> BRIEF: Going through the material below, output exactly the lines from the one containing "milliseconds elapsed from" through the one containing "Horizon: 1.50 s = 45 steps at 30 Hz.", and no pictures.

> EXERCISE MATERIALS:
-------------------------

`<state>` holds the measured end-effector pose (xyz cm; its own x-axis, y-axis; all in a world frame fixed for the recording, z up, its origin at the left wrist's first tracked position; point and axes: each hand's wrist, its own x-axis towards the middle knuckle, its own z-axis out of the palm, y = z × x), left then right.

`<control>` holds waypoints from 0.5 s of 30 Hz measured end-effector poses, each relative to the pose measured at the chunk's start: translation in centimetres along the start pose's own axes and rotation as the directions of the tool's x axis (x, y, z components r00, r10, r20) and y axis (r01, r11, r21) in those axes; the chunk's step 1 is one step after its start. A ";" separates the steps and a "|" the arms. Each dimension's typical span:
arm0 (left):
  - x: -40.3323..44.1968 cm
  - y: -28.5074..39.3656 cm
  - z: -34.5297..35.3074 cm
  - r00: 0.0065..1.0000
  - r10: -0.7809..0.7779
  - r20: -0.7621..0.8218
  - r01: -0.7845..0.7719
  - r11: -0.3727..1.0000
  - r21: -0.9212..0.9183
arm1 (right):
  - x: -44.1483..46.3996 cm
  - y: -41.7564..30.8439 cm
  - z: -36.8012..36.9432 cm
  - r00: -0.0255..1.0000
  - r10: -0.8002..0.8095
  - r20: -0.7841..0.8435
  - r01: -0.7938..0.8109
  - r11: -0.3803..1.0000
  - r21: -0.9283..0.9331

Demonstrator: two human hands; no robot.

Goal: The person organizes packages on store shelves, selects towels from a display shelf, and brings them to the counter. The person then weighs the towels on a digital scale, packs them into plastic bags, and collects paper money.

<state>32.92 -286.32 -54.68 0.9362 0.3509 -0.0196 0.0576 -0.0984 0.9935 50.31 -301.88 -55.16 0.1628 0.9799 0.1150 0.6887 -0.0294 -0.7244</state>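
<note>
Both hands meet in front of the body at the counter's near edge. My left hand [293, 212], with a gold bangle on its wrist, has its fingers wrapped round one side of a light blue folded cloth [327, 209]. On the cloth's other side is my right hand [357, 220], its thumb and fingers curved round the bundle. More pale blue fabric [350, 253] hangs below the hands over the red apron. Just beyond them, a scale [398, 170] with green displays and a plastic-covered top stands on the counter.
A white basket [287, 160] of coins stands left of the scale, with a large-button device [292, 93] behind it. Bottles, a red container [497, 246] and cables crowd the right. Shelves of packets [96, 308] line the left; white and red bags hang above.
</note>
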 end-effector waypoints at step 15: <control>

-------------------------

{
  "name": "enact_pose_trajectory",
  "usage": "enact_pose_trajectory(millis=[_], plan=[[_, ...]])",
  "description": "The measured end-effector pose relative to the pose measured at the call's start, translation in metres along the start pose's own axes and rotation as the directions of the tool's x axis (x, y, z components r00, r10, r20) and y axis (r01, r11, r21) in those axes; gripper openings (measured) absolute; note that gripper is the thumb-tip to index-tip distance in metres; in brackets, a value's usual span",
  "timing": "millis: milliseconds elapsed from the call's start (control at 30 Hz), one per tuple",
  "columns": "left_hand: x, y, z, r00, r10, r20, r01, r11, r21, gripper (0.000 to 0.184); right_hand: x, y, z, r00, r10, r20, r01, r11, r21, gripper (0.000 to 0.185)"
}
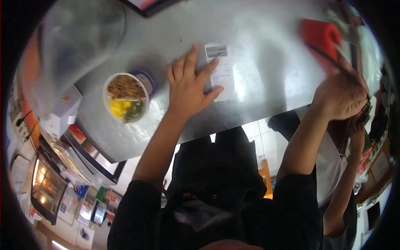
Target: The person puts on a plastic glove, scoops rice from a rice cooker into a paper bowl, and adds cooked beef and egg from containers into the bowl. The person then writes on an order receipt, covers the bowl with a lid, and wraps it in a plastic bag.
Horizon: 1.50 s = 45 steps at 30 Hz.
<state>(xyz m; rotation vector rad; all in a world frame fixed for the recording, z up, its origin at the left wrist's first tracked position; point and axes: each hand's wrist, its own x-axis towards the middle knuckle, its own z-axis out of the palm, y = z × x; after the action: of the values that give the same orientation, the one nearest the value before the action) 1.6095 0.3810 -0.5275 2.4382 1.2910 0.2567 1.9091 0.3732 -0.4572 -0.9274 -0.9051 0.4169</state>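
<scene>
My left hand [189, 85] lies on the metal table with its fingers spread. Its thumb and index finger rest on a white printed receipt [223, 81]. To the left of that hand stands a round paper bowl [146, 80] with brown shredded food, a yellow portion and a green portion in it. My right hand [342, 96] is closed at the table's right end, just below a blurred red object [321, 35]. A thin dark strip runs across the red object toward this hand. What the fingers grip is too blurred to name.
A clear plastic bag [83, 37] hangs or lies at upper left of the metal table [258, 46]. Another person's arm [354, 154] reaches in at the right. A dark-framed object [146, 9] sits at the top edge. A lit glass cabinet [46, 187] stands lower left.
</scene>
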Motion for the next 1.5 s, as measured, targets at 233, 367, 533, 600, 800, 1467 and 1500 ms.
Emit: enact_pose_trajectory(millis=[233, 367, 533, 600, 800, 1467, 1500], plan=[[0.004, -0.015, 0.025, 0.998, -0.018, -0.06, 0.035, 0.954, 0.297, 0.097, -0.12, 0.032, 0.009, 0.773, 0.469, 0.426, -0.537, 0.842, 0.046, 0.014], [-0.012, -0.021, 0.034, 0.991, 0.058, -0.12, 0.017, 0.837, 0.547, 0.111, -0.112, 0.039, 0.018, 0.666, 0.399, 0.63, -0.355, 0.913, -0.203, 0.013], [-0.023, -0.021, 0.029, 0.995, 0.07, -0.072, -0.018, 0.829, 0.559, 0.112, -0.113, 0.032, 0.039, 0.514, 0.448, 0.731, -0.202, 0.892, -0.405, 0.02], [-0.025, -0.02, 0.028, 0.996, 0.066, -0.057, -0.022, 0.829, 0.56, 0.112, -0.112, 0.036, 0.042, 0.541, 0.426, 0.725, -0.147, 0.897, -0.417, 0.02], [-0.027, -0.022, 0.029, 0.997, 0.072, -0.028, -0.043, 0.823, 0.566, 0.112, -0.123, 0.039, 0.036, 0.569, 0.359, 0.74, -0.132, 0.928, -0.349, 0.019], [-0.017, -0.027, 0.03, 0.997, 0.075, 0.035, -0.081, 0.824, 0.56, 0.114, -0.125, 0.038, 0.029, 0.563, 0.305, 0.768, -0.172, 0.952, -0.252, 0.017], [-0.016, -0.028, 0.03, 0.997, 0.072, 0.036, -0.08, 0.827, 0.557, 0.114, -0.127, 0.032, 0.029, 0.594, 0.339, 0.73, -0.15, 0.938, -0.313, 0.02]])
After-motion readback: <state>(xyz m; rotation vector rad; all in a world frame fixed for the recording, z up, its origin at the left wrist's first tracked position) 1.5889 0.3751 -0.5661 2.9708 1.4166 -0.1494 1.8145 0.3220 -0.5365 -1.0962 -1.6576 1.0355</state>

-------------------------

> RESULT FOR THIS EXERCISE:
  "timing": "millis: milliseconds elapsed from the call's start (control at 30 Hz), one per tuple",
  "columns": "left_hand: x, y, z, r00, r10, r20, r01, r11, r21, gripper (0.000 to 0.184); right_hand: x, y, z, r00, r10, r20, r01, r11, r21, gripper (0.000 to 0.185)"
}
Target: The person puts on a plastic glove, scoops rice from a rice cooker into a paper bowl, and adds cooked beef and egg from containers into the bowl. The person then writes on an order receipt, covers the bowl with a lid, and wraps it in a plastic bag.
Horizon: 1.50 s = 45 steps at 30 Hz.

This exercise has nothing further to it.